EDITORIAL - There is a phrase that seems to have gained a lot of popularity over the last few years. It doesn't seem to be limited to any socio-economic group and it is used by people of all ages. I've had it said to me by everyone from cashiers at the local McDonald's to the bank tellers at Wells Fargo.
The phrase can be confusing because it doesn't make sense when taken literally. Yet there isn't a day that goes by that I don't here it at least ten times. “Have a Good One”. What the heck does that mean?
I know the person is trying to say goodbye and wishing me a “Good Day”, so why the hell don't they just say that. “Have a good day”. It is exactly the same amount of letters and syllables. It's not a short-cut and doesn't save the user any time. It actually only makes me wonder what I am suppose to seek out.
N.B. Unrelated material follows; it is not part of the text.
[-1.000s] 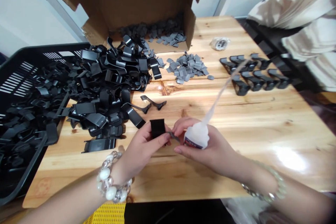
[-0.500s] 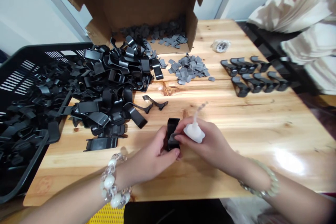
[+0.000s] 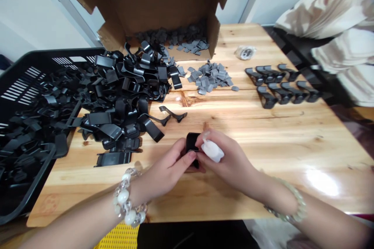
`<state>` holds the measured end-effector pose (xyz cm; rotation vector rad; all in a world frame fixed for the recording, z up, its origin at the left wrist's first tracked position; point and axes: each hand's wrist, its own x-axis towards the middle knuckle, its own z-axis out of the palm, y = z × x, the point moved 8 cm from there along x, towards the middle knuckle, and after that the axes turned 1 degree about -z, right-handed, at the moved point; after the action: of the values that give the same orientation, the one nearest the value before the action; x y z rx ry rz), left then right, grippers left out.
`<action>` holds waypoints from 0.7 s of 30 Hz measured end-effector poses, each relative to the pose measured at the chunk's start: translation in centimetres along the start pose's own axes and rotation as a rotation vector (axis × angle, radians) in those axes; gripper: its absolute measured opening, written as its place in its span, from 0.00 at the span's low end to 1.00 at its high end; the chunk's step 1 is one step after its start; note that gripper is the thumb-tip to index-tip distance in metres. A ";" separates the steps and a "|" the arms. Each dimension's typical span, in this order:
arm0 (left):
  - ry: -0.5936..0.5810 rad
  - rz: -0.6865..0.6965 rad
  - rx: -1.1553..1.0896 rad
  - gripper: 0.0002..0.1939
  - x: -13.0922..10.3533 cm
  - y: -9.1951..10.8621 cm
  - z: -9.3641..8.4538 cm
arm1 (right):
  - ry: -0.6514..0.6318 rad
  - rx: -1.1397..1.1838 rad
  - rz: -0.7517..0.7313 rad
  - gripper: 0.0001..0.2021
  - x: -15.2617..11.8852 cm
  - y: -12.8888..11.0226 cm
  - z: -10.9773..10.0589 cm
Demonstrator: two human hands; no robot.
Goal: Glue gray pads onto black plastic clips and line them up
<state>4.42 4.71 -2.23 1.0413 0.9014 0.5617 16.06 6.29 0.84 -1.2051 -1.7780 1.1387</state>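
Black, curved plastic clip (image 3: 192,140) held over the near part of the pale wooden bench (image 3: 263,190); fingers of the left hand (image 3: 168,169) clamp it, those of the right hand (image 3: 230,163) a white plastic bottle (image 3: 213,151). Farther across the bench, small grey squares (image 3: 212,76) lie piled.

A small round item (image 3: 245,52) in clear wrapping lies near the far edge of the wooden table (image 3: 277,132). Off-white stacks (image 3: 341,48), blurred and probably cloth, are located beyond the right edge. A yellow perforated surface (image 3: 119,238) shows below the near edge. Pale wall panels (image 3: 23,11) stand behind.
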 end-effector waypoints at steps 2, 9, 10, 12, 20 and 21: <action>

My first thought goes back to an old George Carlin routine where he answers back, “I have a good one. I just want a bigger one.” But then I would have to explain to the cashier what I meant and I am sure I would just get me into trouble at McDonald's. So I just ask “a good what?”
Usually that leaves the cashier with a confused look on her face which makes me happy by feeding my 'sarcastic beast' side.
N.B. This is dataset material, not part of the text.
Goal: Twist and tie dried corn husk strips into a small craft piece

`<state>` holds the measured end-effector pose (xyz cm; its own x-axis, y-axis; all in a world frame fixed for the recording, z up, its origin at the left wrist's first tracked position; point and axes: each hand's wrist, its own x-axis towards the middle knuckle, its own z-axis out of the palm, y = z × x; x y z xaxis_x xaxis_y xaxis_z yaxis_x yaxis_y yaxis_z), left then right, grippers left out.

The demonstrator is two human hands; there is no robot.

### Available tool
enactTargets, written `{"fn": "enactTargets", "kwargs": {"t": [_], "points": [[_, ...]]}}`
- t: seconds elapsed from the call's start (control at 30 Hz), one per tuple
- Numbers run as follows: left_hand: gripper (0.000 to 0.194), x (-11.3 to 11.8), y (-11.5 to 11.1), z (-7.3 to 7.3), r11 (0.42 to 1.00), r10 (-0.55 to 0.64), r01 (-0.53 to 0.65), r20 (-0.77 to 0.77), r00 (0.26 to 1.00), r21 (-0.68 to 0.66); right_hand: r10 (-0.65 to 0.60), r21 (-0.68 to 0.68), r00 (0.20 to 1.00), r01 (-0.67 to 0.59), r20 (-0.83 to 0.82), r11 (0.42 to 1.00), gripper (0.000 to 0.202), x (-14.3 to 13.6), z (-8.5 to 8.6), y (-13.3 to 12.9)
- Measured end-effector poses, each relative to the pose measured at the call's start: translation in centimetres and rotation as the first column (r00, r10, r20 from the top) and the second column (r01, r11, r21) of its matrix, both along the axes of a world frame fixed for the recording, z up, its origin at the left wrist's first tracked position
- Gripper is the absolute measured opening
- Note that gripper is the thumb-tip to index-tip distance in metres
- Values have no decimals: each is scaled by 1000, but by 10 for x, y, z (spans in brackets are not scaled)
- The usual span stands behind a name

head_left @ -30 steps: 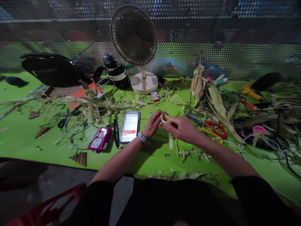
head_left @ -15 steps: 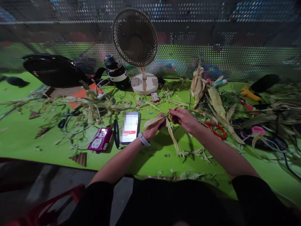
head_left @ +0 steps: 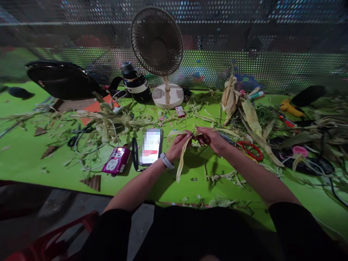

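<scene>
My left hand (head_left: 179,144), with a pale watch on the wrist, is closed on a strip of corn husk (head_left: 182,163). One end of the strip hangs down over the fingers, and another pale piece sticks out to the left. Close beside it, my right hand (head_left: 212,140) pinches the husk near the strip's upper end, its fingertips almost meeting those of the left. What lies between the fingertips is partly hidden. Left of my hands lies a lit phone (head_left: 151,146). Scraps of husk (head_left: 227,177) lie on the green tabletop (head_left: 163,185) below.
A fan (head_left: 168,96) and a black bottle (head_left: 136,85) stand at the back. Left are a purple power socket (head_left: 116,160), a husk pile (head_left: 108,125) and a black bag (head_left: 62,79). Right are husk bundles (head_left: 251,116), red-handled scissors (head_left: 255,154) and a yellow glue gun (head_left: 290,107).
The hanging husk strip has swung from between my hands to the left, across my left fingers. Another strip now extends right behind my right hand. Both hands stay close together.
</scene>
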<state>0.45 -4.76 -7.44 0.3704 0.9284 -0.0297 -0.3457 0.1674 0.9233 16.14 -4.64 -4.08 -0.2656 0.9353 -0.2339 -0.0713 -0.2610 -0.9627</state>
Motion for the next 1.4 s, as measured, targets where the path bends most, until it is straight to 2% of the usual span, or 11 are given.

Small talk at the bank is just as confusing. Is the teller at the bank actually interested in my day when I go in to pay my mortgage? “How's your day gong?” Does she really want to know? Does she want to know about my bad back or how I've been having problems keeping my blood sugar under 150?
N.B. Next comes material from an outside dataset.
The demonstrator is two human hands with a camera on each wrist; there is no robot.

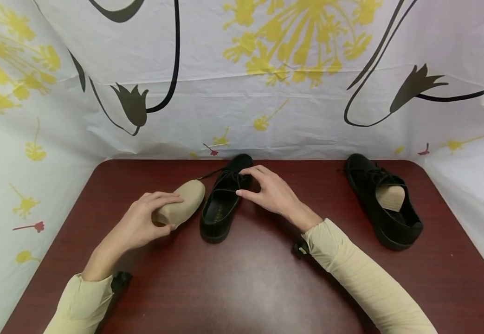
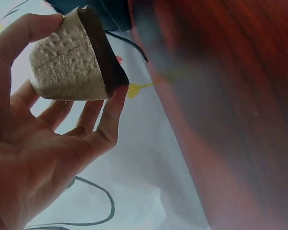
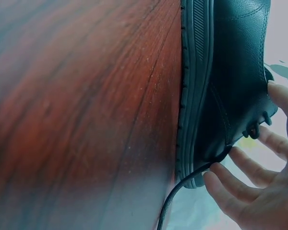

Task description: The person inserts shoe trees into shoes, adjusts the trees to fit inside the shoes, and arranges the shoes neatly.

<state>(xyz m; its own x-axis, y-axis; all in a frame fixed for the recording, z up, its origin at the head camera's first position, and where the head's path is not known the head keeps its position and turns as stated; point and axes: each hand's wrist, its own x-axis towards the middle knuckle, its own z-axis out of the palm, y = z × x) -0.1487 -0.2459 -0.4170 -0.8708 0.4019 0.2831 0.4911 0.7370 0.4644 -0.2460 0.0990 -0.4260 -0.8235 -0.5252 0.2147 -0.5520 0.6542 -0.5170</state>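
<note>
My left hand (image 1: 143,220) grips a beige moulded-pulp shoe insert (image 1: 187,199), thumb on one side and fingers on the other. In the left wrist view the wider, hollow end of the insert (image 2: 69,64) shows its rough, dimpled surface. Just right of it stands a black lace-up shoe (image 1: 218,211), its toe pointing to the back and its insole bare. My right hand (image 1: 271,192) is at this shoe's right side, fingertips by the laces and thumb at the opening's edge. One lace (image 3: 175,191) trails off the shoe past the fingertips.
A second black shoe (image 1: 363,199) stands at the right of the dark red table (image 1: 242,287), another beige insert (image 1: 390,198) inside it. A white cloth (image 1: 208,111) with yellow and grey flower prints hangs behind the table and along both sides.
</note>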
"What do you think of this weather?” Does she mean to ask the reporter from Big Valley News about today's weather trends or if today was actually a record setting weather day?
For fun I decided to trip my teller up last week when she asked me “Do you have plans for the weekend?” I answered, “Why no, I don't! Did you have something in mind? You ever been to Tahoe?” I don't think this 22 year-old teller will ever use this phrase with me again or at the very least she'll take her break when I come into the bank. But we won't know for 90 days while the restraining order is in effect.
Small talk is a learned skill. It takes talent to ask a person a question whose answer you don't really care about. You need to practice in the mirror. What do you look like when you ask about the weather? Do you even care about the weather? Are you prepared to talk to a weather expert about the high pressure ridge that is keeping the coastal cooling trough from entering the valley?
Remember when using small talk or telling someone to “Have a good one”, there is always some sarcastic smart ass out there. Sometimes he'll just smile and nod but other times he'll have fun at your expense and that confused look on your face is all the reward he needs.